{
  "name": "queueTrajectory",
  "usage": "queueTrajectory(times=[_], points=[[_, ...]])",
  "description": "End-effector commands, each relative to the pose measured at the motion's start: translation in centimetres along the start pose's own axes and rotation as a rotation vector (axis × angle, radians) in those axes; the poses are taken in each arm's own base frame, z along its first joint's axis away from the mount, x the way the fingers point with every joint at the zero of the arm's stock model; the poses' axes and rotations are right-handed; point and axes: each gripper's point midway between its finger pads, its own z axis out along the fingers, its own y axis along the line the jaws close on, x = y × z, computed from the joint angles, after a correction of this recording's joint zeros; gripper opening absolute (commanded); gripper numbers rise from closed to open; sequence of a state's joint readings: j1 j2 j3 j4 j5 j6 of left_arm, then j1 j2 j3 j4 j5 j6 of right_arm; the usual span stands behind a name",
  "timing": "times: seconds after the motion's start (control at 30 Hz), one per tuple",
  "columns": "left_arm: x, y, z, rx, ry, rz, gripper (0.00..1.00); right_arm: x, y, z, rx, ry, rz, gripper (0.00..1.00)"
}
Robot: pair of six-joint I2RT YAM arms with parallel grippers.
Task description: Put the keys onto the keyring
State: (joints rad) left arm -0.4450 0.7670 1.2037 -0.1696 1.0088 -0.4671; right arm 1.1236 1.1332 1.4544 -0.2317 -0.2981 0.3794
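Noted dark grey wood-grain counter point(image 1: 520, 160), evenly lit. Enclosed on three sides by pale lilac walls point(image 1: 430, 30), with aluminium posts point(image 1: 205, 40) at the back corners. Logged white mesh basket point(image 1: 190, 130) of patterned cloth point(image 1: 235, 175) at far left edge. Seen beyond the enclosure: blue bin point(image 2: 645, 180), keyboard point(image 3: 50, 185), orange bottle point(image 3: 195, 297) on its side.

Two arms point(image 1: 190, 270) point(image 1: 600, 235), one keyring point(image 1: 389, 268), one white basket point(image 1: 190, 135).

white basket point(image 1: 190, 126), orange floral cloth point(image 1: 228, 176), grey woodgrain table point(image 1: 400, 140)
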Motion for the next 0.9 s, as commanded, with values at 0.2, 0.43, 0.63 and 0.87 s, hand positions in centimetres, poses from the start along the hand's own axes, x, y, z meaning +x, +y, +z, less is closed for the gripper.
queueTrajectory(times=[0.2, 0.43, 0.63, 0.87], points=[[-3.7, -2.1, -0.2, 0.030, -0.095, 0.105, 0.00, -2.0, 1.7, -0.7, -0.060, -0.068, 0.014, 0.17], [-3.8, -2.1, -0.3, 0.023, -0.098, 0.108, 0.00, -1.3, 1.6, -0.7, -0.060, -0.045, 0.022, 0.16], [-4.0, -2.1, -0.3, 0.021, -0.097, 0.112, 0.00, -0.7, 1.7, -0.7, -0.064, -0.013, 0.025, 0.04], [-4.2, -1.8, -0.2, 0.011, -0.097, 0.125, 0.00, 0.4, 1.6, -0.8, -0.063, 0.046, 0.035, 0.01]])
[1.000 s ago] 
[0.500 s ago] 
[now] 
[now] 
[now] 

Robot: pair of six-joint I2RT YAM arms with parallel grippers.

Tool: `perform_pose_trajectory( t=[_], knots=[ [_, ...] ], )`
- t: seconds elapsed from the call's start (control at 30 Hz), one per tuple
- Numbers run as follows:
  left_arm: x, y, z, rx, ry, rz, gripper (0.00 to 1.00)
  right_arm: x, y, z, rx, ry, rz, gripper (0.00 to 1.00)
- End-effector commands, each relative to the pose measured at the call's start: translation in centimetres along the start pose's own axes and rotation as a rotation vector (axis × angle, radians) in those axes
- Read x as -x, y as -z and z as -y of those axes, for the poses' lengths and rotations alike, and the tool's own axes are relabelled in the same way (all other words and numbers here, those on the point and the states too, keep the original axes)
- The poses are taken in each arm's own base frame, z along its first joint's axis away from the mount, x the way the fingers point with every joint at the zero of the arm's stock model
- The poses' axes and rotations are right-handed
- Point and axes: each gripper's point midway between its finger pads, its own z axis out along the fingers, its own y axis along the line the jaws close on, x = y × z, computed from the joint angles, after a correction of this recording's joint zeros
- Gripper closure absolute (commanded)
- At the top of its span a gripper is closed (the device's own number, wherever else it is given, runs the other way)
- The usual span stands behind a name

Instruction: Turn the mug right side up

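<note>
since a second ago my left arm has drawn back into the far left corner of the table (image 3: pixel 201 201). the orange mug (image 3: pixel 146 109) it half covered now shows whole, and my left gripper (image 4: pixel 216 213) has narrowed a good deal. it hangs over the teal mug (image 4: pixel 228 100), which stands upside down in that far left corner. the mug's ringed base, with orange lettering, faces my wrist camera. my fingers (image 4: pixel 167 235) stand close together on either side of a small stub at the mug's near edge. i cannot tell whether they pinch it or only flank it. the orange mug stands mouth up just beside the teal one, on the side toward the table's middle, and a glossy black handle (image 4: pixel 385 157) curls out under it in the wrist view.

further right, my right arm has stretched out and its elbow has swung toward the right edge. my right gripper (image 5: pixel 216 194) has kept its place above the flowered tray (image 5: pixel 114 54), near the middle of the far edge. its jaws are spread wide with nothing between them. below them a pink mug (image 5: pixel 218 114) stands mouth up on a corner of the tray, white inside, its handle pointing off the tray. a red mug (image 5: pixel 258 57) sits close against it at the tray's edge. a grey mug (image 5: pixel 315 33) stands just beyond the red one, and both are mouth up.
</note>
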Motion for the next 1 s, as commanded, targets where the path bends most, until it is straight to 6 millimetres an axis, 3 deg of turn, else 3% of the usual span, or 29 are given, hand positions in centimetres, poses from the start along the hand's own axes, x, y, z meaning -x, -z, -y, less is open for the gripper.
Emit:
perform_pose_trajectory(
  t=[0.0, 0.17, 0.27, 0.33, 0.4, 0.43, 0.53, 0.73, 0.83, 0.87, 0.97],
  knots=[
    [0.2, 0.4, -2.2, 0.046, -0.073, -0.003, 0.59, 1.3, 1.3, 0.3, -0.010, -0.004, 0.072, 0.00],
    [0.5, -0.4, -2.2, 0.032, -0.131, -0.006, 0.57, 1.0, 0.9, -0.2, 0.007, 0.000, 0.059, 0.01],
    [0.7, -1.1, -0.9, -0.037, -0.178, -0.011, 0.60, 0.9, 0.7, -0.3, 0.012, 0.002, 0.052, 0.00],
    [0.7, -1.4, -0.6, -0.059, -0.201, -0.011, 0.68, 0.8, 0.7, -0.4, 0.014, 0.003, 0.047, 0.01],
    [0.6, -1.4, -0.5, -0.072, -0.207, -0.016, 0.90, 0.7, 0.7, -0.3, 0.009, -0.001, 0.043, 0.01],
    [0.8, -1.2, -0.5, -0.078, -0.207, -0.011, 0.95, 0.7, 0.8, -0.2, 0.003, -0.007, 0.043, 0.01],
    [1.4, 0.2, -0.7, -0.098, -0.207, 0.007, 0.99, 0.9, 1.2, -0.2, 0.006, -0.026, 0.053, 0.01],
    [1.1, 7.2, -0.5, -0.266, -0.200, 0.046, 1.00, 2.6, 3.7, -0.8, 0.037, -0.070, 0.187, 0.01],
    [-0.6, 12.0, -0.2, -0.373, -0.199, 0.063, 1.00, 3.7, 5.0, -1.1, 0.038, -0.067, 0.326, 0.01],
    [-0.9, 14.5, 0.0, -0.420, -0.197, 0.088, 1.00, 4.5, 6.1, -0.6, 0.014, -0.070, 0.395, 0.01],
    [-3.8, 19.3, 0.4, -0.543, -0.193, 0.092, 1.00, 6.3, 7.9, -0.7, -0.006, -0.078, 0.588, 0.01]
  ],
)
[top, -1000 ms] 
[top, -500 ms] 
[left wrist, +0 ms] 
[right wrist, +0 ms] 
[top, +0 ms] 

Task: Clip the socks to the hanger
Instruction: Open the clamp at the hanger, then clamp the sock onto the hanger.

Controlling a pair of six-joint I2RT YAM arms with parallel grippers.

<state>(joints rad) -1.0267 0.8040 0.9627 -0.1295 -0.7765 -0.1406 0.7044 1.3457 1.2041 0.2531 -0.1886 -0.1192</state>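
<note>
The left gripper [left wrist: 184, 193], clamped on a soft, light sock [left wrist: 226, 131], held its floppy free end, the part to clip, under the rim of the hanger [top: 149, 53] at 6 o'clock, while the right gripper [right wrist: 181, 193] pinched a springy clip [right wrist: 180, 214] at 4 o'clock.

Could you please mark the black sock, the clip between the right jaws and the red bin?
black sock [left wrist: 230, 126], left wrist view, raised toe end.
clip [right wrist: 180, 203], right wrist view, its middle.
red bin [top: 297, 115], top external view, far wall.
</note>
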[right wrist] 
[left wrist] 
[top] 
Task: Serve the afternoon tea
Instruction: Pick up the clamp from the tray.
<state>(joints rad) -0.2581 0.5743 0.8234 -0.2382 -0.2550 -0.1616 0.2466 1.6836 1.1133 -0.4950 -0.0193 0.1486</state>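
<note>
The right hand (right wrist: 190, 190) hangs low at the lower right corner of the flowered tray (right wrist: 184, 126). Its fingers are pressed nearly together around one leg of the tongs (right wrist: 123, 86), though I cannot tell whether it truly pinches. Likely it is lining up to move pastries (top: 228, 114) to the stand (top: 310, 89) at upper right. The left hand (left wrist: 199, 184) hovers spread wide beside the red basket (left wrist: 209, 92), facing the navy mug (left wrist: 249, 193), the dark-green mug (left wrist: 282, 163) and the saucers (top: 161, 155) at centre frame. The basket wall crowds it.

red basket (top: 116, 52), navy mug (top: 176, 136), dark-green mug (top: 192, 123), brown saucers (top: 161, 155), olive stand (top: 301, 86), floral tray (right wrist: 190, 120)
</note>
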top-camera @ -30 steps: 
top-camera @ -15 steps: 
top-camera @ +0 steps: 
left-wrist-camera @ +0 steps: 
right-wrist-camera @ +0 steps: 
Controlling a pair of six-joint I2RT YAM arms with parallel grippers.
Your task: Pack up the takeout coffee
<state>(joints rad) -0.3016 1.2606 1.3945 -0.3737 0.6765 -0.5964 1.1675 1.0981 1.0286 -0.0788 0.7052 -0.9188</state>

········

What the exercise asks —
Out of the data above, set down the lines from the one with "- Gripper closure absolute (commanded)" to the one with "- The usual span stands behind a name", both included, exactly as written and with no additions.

Expected answer —
- Gripper closure absolute (commanded)
- At the top of its span a gripper is closed (the device's own number, wherever else it is given, runs the other way)
- The usual span stands behind a name

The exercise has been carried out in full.